__How to complete this task__.
Print every line of the data word for word.

__The data__.
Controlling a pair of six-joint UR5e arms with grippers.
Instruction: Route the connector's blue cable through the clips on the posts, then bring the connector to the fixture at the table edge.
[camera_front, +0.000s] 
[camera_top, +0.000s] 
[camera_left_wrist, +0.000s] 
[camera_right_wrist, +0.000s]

__Result of the task__.
Controlling a pair of six-joint UR5e arms with grippers.
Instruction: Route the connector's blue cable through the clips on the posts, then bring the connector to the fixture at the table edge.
[camera_front, +0.000s] 
[camera_top, +0.000s] 
[camera_left_wrist, +0.000s] 
[camera_right_wrist, +0.000s]

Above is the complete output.